## What to work on
Please repeat the listing below in its entirety, exactly.

········

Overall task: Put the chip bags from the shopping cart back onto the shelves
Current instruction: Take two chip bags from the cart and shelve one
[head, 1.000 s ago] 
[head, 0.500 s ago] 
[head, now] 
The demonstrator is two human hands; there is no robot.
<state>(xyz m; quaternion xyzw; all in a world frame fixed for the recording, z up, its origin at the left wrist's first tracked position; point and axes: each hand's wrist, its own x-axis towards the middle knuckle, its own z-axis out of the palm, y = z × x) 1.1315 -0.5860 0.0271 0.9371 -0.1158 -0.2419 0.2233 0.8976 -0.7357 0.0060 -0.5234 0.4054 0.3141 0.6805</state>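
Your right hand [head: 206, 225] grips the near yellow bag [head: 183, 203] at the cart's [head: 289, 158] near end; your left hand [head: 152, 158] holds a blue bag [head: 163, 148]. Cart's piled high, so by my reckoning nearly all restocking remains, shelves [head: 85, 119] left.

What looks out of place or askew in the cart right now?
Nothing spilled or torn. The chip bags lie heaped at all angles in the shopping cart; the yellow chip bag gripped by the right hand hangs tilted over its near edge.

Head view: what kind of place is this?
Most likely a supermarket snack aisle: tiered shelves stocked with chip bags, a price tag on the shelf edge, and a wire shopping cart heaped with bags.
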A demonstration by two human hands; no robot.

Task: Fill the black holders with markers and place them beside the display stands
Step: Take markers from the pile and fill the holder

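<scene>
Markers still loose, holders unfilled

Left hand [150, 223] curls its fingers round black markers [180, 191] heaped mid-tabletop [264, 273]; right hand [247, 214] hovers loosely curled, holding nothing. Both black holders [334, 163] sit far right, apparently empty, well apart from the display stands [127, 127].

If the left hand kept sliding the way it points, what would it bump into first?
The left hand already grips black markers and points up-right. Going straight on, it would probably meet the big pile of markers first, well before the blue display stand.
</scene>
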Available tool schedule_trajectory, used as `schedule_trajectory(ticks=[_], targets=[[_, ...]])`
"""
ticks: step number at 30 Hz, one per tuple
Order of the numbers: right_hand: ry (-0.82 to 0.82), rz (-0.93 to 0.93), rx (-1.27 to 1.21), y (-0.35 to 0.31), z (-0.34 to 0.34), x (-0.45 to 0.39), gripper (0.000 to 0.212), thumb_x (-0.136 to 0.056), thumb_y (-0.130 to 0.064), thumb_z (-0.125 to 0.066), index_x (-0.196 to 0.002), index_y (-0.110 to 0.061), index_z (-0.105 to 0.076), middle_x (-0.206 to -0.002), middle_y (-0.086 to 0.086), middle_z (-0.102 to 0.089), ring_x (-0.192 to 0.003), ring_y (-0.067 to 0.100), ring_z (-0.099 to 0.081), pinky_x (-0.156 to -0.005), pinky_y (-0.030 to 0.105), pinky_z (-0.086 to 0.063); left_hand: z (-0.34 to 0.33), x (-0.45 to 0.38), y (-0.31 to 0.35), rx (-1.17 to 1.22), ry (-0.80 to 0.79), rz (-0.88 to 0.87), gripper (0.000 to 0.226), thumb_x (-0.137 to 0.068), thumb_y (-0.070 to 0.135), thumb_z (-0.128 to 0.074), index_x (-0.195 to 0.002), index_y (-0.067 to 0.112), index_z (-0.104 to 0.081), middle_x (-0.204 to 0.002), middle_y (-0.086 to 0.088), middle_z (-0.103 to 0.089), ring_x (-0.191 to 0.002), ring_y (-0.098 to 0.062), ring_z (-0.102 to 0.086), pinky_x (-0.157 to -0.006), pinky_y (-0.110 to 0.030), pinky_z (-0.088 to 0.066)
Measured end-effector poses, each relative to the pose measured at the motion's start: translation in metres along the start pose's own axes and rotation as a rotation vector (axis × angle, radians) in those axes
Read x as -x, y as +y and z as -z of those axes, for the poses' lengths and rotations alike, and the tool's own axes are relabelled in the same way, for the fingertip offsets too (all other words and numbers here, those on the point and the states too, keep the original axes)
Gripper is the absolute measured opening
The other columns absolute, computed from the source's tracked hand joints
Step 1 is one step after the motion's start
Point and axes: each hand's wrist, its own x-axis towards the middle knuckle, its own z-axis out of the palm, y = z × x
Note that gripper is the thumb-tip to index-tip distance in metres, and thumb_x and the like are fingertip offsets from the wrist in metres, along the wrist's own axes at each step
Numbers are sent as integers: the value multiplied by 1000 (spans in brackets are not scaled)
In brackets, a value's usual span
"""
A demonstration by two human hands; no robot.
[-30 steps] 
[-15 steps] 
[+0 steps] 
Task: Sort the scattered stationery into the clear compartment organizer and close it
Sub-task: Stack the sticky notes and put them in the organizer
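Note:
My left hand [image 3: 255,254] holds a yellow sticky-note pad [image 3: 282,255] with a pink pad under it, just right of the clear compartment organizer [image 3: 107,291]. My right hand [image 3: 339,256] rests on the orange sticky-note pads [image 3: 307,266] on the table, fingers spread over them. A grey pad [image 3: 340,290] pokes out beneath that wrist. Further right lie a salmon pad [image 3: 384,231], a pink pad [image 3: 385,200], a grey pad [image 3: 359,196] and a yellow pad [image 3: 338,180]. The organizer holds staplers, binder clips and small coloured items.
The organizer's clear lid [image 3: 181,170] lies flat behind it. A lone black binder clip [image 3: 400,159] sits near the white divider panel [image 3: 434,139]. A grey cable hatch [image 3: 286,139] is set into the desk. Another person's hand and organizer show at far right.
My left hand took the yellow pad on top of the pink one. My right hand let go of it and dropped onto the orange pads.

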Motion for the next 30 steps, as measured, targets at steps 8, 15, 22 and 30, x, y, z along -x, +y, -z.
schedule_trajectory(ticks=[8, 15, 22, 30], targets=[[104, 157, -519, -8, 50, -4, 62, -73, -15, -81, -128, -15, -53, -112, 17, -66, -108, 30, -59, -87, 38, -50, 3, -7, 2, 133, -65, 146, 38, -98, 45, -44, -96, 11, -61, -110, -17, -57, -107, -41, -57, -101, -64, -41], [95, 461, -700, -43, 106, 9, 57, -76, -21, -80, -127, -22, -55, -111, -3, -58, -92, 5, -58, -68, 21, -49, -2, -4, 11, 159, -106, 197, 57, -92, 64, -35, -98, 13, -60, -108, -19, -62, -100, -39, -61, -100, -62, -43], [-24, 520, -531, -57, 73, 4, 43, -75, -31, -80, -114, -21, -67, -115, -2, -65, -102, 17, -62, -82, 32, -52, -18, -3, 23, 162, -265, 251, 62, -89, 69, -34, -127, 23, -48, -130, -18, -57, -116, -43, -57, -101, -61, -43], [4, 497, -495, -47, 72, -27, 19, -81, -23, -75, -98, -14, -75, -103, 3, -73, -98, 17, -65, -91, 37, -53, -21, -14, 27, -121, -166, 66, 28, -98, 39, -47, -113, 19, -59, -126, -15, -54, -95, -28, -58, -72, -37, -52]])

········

## Task solution
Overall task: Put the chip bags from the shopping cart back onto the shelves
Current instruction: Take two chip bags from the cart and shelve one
[head, 1.000 s ago] 
[head, 0.500 s ago] 
[head, now] 
The demonstrator is two human hands; there is no robot.
<state>(xyz m; quaternion xyzw; all in a world frame fixed for the recording, z up, its origin at the left wrist's first tracked position; point and axes: each hand's wrist, its own x-axis towards the middle knuckle, its own z-axis out of the palm, y = z × x) 1.1315 -0.5860 0.0271 0.9371 -0.1158 -0.2419 0.2233 0.8976 -0.7357 0.0060 -0.5234 0.4054 0.3141 0.6805</state>
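Your right hand [head: 206, 225] grips the near yellow bag [head: 183, 203] at the cart's [head: 289, 158] near end; your left hand [head: 152, 158] holds a blue bag [head: 163, 148]. Cart's piled high, so by my reckoning nearly all restocking remains, shelves [head: 85, 119] left.

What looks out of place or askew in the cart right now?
Nothing spilled or torn. The chip bags lie heaped at all angles in the shopping cart; the yellow chip bag gripped by the right hand hangs tilted over its near edge.

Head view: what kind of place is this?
Most likely a supermarket snack aisle: tiered shelves stocked with chip bags, a price tag on the shelf edge, and a wire shopping cart heaped with bags.
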A demonstration by two human hands; no robot.

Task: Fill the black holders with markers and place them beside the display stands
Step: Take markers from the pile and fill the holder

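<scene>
Markers still loose, holders unfilled

Left hand [150, 223] curls its fingers round black markers [180, 191] heaped mid-tabletop [264, 273]; right hand [247, 214] hovers loosely curled, holding nothing. Both black holders [334, 163] sit far right, apparently empty, well apart from the display stands [127, 127].

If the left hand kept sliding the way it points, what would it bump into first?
The left hand already grips black markers and points up-right. Going straight on, it would probably meet the big pile of markers first, well before the blue display stand.
</scene>
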Available tool schedule_trajectory, used as `schedule_trajectory(ticks=[_], targets=[[_, ...]])`
"""
ticks: step number at 30 Hz, one per tuple
Order of the numbers: right_hand: ry (-0.82 to 0.82), rz (-0.93 to 0.93), rx (-1.27 to 1.21), y (-0.35 to 0.31), z (-0.34 to 0.34), x (-0.45 to 0.39), gripper (0.000 to 0.212), thumb_x (-0.136 to 0.056), thumb_y (-0.130 to 0.064), thumb_z (-0.125 to 0.066), index_x (-0.196 to 0.002), index_y (-0.110 to 0.061), index_z (-0.105 to 0.076), middle_x (-0.206 to -0.002), middle_y (-0.086 to 0.086), middle_z (-0.102 to 0.089), ring_x (-0.192 to 0.003), ring_y (-0.067 to 0.100), ring_z (-0.099 to 0.081), pinky_x (-0.156 to -0.005), pinky_y (-0.030 to 0.105), pinky_z (-0.086 to 0.063); left_hand: z (-0.34 to 0.33), x (-0.45 to 0.38), y (-0.31 to 0.35), rx (-1.17 to 1.22), ry (-0.80 to 0.79), rz (-0.88 to 0.87), gripper (0.000 to 0.226), thumb_x (-0.137 to 0.068), thumb_y (-0.070 to 0.135), thumb_z (-0.128 to 0.074), index_x (-0.195 to 0.002), index_y (-0.067 to 0.112), index_z (-0.104 to 0.081), middle_x (-0.204 to 0.002), middle_y (-0.086 to 0.088), middle_z (-0.103 to 0.089), ring_x (-0.191 to 0.002), ring_y (-0.098 to 0.062), ring_z (-0.102 to 0.086), pinky_x (-0.157 to -0.006), pinky_y (-0.110 to 0.030), pinky_z (-0.088 to 0.066)
Measured end-effector poses, each relative to the pose measured at the motion's start: translation in metres along the start pose's own axes and rotation as a rotation vector (axis × angle, radians) in those axes
Read x as -x, y as +y and z as -z of those axes, for the poses' lengths and rotations alike, and the tool's own axes are relabelled in the same way, for the fingertip offsets too (all other words and numbers here, those on the point and the states too, keep the original axes)
Gripper is the absolute measured opening
The other columns absolute, computed from the source's tracked hand joints
Step 1 is one step after the motion's start
Point and axes: each hand's wrist, its own x-axis towards the middle knuckle, its own z-axis out of the palm, y = z × x
Note that gripper is the thumb-tip to index-tip distance in metres, and thumb_x and the like are fingertip offsets from the wrist in metres, along the wrist's own axes at each step
Numbers are sent as integers: the value multiplied by 1000 (spans in brackets are not scaled)
In brackets, a value's usual span
"""
A demonstration by two human hands; no robot.
[-30 steps] 
[-15 steps] 
[+0 steps] 
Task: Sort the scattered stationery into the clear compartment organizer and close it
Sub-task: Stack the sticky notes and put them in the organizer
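Note:
My left hand [image 3: 255,254] holds a yellow sticky-note pad [image 3: 282,255] with a pink pad under it, just right of the clear compartment organizer [image 3: 107,291]. My right hand [image 3: 339,256] rests on the orange sticky-note pads [image 3: 307,266] on the table, fingers spread over them. A grey pad [image 3: 340,290] pokes out beneath that wrist. Further right lie a salmon pad [image 3: 384,231], a pink pad [image 3: 385,200], a grey pad [image 3: 359,196] and a yellow pad [image 3: 338,180]. The organizer holds staplers, binder clips and small coloured items.
The organizer's clear lid [image 3: 181,170] lies flat behind it. A lone black binder clip [image 3: 400,159] sits near the white divider panel [image 3: 434,139]. A grey cable hatch [image 3: 286,139] is set into the desk. Another person's hand and organizer show at far right.
My left hand took the yellow pad on top of the pink one. My right hand let go of it and dropped onto the orange pads.
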
Motion for the next 30 steps, as measured, targets at steps 8, 15, 22 and 30, x, y, z along -x, +y, -z.
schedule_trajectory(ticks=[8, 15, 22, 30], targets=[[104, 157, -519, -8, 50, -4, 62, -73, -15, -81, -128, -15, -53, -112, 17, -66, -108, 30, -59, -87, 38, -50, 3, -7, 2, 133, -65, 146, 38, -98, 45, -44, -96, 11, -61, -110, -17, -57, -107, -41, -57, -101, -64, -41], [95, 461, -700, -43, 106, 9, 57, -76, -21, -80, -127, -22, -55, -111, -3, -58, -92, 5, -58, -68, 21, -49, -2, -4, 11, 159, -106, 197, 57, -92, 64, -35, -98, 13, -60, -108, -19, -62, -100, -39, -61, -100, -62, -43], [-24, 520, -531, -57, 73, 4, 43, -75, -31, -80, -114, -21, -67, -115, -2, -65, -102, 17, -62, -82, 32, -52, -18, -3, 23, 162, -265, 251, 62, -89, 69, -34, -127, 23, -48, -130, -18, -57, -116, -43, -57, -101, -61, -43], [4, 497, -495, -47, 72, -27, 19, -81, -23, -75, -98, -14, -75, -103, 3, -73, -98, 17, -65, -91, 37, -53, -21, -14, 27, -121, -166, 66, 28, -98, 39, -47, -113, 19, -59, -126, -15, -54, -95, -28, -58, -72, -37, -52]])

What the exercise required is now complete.